THE phenomenon of directors serving on multiple boards, known as interlocking directorships, is one of governance’s most enduring features. Celebrated for connecting organisations to wider networks and knowledge, interlocks are also criticised for perpetuating power imbalances and governance failures. In truth, they are neither good nor bad. Their value depends on how they are governed.

- NQOBANI MZIZI

Boards face a central question: when do interlocks enrich governance, and when do they undermine it, if ever?

In an era where scrutiny of boards has never been higher, interlocking directorships raise questions about fairness, inclusivity and accountability.

Shareholders, regulators and the public increasingly want to know not only who sits on boards, but how many other commitments they carry and what networks shape their judgement. This is no longer a niche governance debate; it goes to the heart of legitimacy.

Interlocks can bring tangible benefits. Directors exposed to multiple sectors often act as conduits for knowledge transfer. A board member who has sat through debates on cybersecurity at a financial institution may raise the alarm more quickly when similar risks appear on a retail or utility board.

Likewise, interlocks broaden access to networks, giving companies informal pathways to capital, partnerships or policy insights.

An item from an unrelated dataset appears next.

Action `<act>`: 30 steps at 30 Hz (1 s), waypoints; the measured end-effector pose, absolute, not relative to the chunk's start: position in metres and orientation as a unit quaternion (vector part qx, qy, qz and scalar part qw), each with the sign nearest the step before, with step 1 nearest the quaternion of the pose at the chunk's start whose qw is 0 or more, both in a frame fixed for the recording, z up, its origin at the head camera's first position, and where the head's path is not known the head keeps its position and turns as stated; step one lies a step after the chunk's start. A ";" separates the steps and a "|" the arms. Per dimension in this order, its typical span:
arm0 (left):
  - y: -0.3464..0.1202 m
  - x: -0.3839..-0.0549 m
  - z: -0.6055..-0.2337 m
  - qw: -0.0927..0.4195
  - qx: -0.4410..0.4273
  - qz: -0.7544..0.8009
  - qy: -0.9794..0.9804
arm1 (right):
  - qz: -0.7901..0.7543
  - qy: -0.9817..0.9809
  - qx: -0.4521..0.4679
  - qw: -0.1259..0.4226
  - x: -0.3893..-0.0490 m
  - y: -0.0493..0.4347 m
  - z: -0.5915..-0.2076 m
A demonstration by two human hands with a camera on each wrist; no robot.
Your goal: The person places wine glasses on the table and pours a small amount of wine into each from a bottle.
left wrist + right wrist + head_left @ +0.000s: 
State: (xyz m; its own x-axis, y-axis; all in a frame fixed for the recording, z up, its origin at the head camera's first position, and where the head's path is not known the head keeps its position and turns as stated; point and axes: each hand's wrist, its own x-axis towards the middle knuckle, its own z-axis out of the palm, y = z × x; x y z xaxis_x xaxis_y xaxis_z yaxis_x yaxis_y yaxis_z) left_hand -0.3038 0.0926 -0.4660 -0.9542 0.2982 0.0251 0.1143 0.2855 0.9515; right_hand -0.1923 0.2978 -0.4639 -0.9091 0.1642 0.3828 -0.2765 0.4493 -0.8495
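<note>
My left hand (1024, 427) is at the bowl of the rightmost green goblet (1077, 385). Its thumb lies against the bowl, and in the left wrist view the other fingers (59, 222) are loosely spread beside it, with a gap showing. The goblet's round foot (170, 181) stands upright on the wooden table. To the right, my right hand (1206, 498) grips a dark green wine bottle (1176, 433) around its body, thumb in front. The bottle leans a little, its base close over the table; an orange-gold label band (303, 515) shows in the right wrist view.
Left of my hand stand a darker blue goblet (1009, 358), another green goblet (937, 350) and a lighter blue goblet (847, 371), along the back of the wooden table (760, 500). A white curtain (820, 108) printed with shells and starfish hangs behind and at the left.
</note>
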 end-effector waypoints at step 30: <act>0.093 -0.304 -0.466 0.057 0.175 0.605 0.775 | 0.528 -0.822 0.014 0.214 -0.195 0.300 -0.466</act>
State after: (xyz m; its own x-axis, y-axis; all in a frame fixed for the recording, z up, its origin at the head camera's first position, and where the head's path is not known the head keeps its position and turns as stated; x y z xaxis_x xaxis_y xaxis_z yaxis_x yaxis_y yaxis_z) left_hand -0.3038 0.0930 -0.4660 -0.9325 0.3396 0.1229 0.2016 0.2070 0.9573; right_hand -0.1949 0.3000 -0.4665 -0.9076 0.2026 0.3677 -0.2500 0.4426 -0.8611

Exposure to multiple industries sharpens oversight, helping directors spot trends earlier than peers in isolated contexts.

Yet these very features that make interlocks valuable: shared knowledge and overlapping networks, can also become liabilities when governance falters.

When the same individuals dominate boardrooms, groupthink thrives. Directors recycle familiar arguments and avoid challenging colleagues they meet across multiple tables. Conflicts of interest also loom large, particularly in overlapping sectors. A director might hesitate to press management on a competitive risk if it touches on another company wherethey hold a seat.

Power can become concentrated in a small club of individuals, limiting the entry of new voices and perspectives that are vital for diversity and transformation. Worse still, reputational contagion means that if a director is implicated in a failure on one board, the taint spreads to every other board on which they serve.